Un llamado de la eternidad
Elena tenía veinticinco años cuando una rara enfermedad comenzó a quitarle rápidamente la vista. El mundo se hundía en la oscuridad y, con él, su alma se desvanecía. Los médicos se llevaron las manos a la cabeza. La muchacha, antes una artista activa y alegre, se volvió retraída, dejó de salir de casa y se hundió en la desesperación. La fe que una vez brilló en el corazón pareció evaporarse junto con los colores del mundo.
Una noche, cuando la oscuridad exterior y la oscuridad interior se fundieron en una, ella susurró con impotencia: "Señor, si existes, dame una señal. Cualquier señal". En ese mismo instante sonó su viejo y olvidado teléfono de teclas, que conservaba como recuerdo de su abuela y que casi nunca cargaba. El número estaba oculto. Elena aceptó el reto con dificultad, a tientas.

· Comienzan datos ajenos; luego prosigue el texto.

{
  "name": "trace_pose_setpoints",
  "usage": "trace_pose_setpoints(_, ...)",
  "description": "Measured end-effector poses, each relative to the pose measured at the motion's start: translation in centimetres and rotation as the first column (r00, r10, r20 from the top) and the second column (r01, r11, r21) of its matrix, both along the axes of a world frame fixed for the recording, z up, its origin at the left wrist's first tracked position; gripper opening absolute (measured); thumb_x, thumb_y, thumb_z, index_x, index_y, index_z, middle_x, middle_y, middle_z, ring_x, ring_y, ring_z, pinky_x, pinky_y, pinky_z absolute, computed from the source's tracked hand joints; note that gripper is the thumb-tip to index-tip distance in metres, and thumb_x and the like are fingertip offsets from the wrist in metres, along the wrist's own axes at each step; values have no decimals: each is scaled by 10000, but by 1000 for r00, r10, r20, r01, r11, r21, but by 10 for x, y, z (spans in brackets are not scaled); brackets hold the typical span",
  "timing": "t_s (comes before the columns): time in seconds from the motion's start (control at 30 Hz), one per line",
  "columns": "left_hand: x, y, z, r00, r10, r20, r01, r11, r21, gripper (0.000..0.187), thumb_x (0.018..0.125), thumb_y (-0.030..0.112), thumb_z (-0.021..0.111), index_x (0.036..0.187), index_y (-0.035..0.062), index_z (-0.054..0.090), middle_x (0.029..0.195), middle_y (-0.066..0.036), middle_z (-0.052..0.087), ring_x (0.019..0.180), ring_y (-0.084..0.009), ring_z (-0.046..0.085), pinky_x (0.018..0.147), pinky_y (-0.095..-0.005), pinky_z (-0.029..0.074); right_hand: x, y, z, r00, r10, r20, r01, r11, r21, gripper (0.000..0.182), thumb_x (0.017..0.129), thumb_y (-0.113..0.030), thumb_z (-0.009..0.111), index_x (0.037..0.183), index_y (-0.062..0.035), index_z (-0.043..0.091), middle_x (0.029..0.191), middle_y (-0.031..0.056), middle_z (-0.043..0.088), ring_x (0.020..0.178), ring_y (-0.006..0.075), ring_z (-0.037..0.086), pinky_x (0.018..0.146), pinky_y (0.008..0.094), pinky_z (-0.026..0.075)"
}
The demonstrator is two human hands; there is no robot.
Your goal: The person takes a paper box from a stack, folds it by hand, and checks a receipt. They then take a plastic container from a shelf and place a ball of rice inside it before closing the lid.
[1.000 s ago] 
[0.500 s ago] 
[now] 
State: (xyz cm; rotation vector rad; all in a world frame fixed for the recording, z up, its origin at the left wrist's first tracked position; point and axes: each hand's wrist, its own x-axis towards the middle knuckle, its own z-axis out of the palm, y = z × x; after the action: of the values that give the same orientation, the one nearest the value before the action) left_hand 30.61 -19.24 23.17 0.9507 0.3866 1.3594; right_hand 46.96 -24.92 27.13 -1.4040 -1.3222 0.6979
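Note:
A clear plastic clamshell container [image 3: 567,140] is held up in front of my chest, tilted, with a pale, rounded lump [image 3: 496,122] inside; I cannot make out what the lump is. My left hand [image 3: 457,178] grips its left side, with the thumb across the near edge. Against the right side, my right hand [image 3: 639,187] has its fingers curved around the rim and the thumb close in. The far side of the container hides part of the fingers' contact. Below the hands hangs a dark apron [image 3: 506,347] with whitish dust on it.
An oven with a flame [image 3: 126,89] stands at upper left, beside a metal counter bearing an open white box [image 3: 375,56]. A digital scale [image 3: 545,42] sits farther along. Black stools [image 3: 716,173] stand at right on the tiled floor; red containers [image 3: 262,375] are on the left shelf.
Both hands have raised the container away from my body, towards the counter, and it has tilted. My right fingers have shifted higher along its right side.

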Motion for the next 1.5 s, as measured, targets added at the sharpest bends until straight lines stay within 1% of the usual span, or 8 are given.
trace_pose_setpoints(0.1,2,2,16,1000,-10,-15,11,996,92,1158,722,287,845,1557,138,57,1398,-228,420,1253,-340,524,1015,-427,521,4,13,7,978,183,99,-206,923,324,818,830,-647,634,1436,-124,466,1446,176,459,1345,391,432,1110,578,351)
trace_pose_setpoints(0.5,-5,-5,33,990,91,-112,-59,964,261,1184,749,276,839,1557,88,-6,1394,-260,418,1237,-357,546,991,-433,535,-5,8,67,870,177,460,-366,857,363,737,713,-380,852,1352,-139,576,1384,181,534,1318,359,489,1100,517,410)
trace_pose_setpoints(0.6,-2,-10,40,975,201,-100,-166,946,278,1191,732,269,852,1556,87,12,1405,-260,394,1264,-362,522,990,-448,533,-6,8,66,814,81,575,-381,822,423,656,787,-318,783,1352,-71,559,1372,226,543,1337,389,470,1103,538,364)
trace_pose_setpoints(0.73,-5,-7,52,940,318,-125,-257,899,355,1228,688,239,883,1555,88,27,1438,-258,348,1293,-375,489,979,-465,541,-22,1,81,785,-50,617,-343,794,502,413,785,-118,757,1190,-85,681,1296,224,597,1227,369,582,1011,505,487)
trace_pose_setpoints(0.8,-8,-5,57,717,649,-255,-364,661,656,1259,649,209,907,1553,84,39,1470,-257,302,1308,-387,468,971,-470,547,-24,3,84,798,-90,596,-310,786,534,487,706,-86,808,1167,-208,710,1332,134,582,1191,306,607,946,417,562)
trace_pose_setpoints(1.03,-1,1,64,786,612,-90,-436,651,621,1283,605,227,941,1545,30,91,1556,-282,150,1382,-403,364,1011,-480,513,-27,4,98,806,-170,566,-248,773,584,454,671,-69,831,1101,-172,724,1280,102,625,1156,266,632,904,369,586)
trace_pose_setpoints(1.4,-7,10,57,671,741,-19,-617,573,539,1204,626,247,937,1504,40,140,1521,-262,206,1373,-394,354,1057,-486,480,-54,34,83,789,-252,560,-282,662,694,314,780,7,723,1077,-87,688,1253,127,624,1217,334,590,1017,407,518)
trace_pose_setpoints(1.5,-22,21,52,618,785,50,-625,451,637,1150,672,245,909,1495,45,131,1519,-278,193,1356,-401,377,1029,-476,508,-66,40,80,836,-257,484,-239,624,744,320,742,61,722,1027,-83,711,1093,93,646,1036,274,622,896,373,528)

Silencio. Y entonces... una voz masculina tranquila, increíblemente tranquila y amorosa dijo: "No tengas miedo. Te veo. Siempre estoy contigo". Y la llamada fue interrumpida. El teléfono se apagó inmediatamente: la batería estaba completamente muerta.
Elena se sentó, conmocionada hasta lo más profundo de su alma. No había miedo ni duda. Sólo había una abrumadora sensación de Presencia, amor y paz como nunca antes había experimentado. La visión no regresó de inmediato. Pero regresó algo más: la fe, que se convirtió no sólo en conocimiento, sino en experiencia de encuentro.
Empezó a aprender a vivir de nuevo, a encontrar la luz no con los ojos, sino con el corazón. Comenzó a ayudar a otras personas ciegas, compartiendo con ellas no sólo sus habilidades, sino también la alegría silenciosa y la confianza que ese llamado misterioso le brindaba.
Ella nunca supo quién era: un ángel, un santo o el Señor mismo quien tocó su alma de una manera tan increíble. Pero lo más importante ella lo sabía: la habían visto. Ella fue escuchada. Ella no está sola en su oscuridad.